No entanto, eu lhe explico pacientemente que seu verdadeiro lugar é com o Edward adulto, e que até que eles se reúnam nenhum dos dois pode ser realmente feliz. O pequeno Edward afasta os olhos enquanto pensa nas minhas palavras. Por fim pergunta:

– Edward realmente me quer de volta?

Eu lhe garanto que sim. Ele me pergunta como deve fazer para voltar e coloca timidamente sua mão na minha.
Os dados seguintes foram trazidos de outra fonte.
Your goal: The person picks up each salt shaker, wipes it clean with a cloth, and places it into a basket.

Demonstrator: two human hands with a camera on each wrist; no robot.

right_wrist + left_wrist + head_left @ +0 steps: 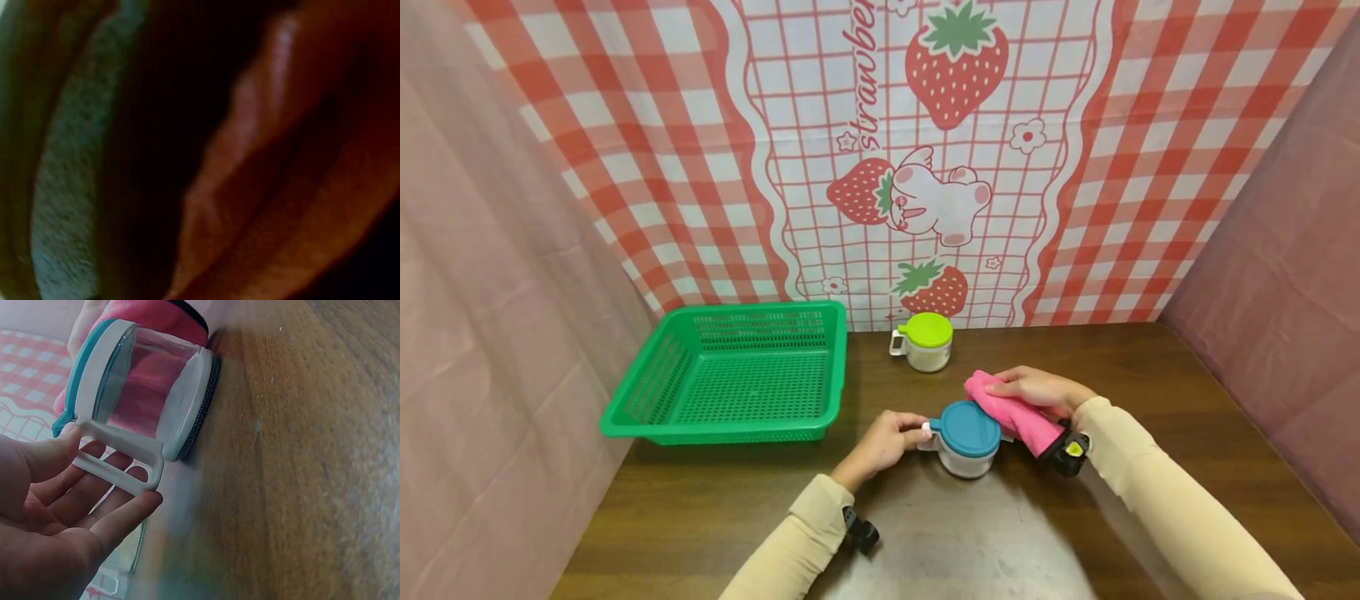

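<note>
A clear jar with a blue lid and a white base stands on the table. My left hand grips its white handle, thumb at the top and fingers around the bar. With my right hand I hold a folded pink cloth against the jar's right side and the lid's edge. Pink shows through the glass in the left wrist view. The right wrist view is dark and blurred, filled by folds of cloth; the right fingertips are partly hidden.
Behind the blue-lidded jar stands a similar jar with a green lid, its handle pointing left. A green plastic basket sits on the left side of the brown wooden table. A strawberry-patterned checked curtain hangs at the back.
</note>
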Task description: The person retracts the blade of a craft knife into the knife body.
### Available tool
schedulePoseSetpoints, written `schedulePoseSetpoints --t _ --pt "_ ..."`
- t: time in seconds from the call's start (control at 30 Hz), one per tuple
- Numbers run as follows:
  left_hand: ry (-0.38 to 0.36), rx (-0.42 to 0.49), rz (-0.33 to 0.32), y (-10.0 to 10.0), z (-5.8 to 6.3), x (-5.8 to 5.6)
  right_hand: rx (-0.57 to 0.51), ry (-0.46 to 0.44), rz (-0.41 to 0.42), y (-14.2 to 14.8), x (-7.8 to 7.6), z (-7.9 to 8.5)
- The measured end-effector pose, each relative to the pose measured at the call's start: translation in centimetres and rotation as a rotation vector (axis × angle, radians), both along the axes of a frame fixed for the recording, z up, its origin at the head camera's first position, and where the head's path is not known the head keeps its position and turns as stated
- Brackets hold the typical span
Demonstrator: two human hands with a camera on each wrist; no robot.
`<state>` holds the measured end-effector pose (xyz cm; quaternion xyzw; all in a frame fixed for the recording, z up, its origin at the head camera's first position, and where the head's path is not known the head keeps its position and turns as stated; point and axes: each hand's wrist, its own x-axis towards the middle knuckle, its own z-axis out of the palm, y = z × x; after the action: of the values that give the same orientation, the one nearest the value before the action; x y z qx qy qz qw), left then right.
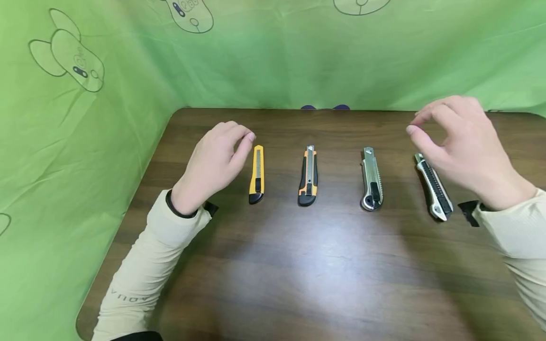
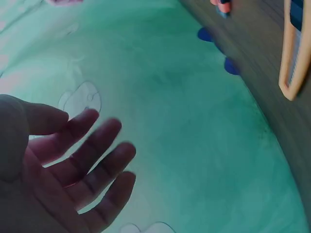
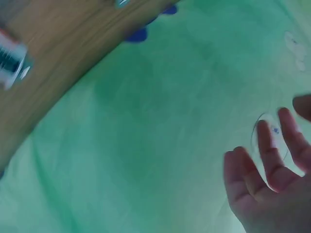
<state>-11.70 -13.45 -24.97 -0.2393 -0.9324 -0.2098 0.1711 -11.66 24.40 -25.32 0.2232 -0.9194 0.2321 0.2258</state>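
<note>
My left hand (image 1: pixel 215 161) hovers over the table's left side, its fingers loosely bent and holding nothing. Nearest to it lies a yellow box cutter (image 1: pixel 257 175) with a black end. Beside that is an orange-and-black box cutter (image 1: pixel 309 176). Further right comes a silver metal box cutter (image 1: pixel 372 180). A silver-and-black box cutter (image 1: pixel 434 188) lies at a slant, partly under my right hand (image 1: pixel 465 142) in the head view. That hand is raised too, with relaxed fingers spread apart and nothing in them, as the right wrist view confirms.
The cutters lie in a row on a dark wooden table (image 1: pixel 273 265). Green cloth (image 1: pixel 273 61) with printed cartoon outlines hangs behind the table and along its left side. Light sleeves cover both forearms, and black straps sit at the wrists.
</note>
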Motion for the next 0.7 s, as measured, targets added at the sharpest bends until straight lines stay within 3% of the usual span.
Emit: schedulePoseSetpoints --t 0.13,0.3,0.57,0.7 --pt "-0.119 0.093 0.079 -0.3 -0.3 0.1 -0.075 0.07 -0.022 -1.7 -0.3 -0.7" --pt "-0.236 0.167 0.172 -0.7 -1.6 -0.1 -0.13 0.032 0.001 -3.9 -0.4 -1.9" --pt "-0.377 0.207 0.167 -0.8 -3.1 0.2 -0.202 -0.095 0.036 -7.2 -0.3 -3.1" --pt "-0.483 0.121 0.153 -0.2 -3.7 -0.1 -0.212 -0.173 0.063 -8.9 -0.5 -3.6"
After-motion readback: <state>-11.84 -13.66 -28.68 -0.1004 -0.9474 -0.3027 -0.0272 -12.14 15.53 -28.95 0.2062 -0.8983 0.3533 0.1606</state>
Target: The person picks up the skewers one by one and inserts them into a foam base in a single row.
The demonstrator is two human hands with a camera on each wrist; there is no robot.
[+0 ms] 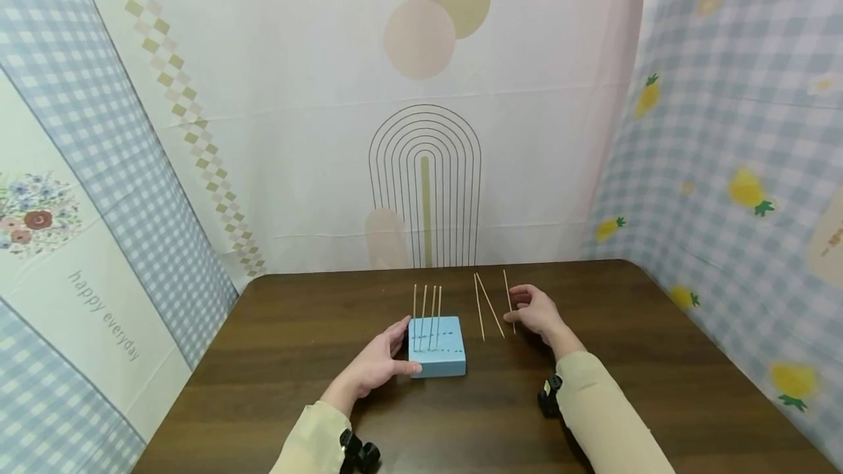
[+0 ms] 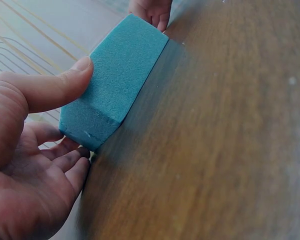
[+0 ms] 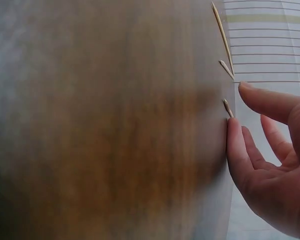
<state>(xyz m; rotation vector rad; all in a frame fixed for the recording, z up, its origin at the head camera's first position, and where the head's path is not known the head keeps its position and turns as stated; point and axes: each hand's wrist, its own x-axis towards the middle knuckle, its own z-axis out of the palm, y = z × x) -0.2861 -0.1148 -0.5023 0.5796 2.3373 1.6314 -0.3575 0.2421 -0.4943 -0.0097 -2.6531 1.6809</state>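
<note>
A light-blue foam block (image 1: pixel 437 369) with rows of small holes lies on the table, several thin wooden skewers (image 1: pixel 424 306) standing upright along its left part. My left hand (image 1: pixel 377 366) holds the block by its near left corner; in the left wrist view its thumb presses one side and the fingers reach round the end. To the right, my right hand (image 1: pixel 536 314) is over a loose skewer (image 1: pixel 507 287) lying on the table. Its thumb and fingers are apart, and in the right wrist view one fingertip is right at the pointed tip (image 3: pixel 227 107) of that skewer.
Two more loose skewers (image 1: pixel 478 306) lie between the block and my right hand, their far ends close together. The dark wooden table (image 1: pixel 316 328) ends at a patterned cloth backdrop (image 1: pixel 316 167), with checked cloth (image 1: pixel 711 189) on the right side.
</note>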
Nós acenamos juntos para sua casa enquanto voltamos para a realidade comum.

Depois de dar as boas-vindas à alma, eu descrevo minha jornada ao meu cliente. Emocionado com as imagens, ele me diz que seu pai havia sido transferido de Los Angeles para o Leste quando ele tinha nove anos. Edward odiou ter que deixar o único lar que ele conhecera. Ele nunca pôde entender sua irracional atração por Los Angeles, porque não tinha intenção de morar lá. Mas tinha certeza de que uma parte da sua alma de criança havia ficado na casa que ele amava.”

Quando trabalho com subpersonalidades da vida atual em TVP processos similares costumam acontecer, mas guiados pela própria pessoa. Já assisti muitos pacientes recuperarem parte de suas infâncias que nem lembravam ou nem imaginavam que existisse, e tudo confirmado pelos pais depois.

O xamanismo feito por ela é especial pela riqueza em detalhes que ela consegue trazer das viagens. Meu treino em Apometria me permite fazer o mesmo, mas em relação às vidas passadas. Membros da minha equipe tinham essa facilidade maior com a vida atual. Tudo depende do tipo de sensibilidade e do direcionamento do treino.

Sem dúvida o xamanismo é uma tradição milenar fantástica, que quando bem empregada pode gerar todo tipo de harmonização. Tem meu total respeito e admiração.

Posso dizer como testemunha que fiz todos os exercícios que ela recomenda no livro, e que me sinto melhor depois deles. Partes da minha alma voltaram com certeza, não sei dizer exatamente quais. Mas é um trabalho que vale ser lido, estudado e divulgado.

Eu teria muito mais a comentar, mas leiam e me contem o que acharam!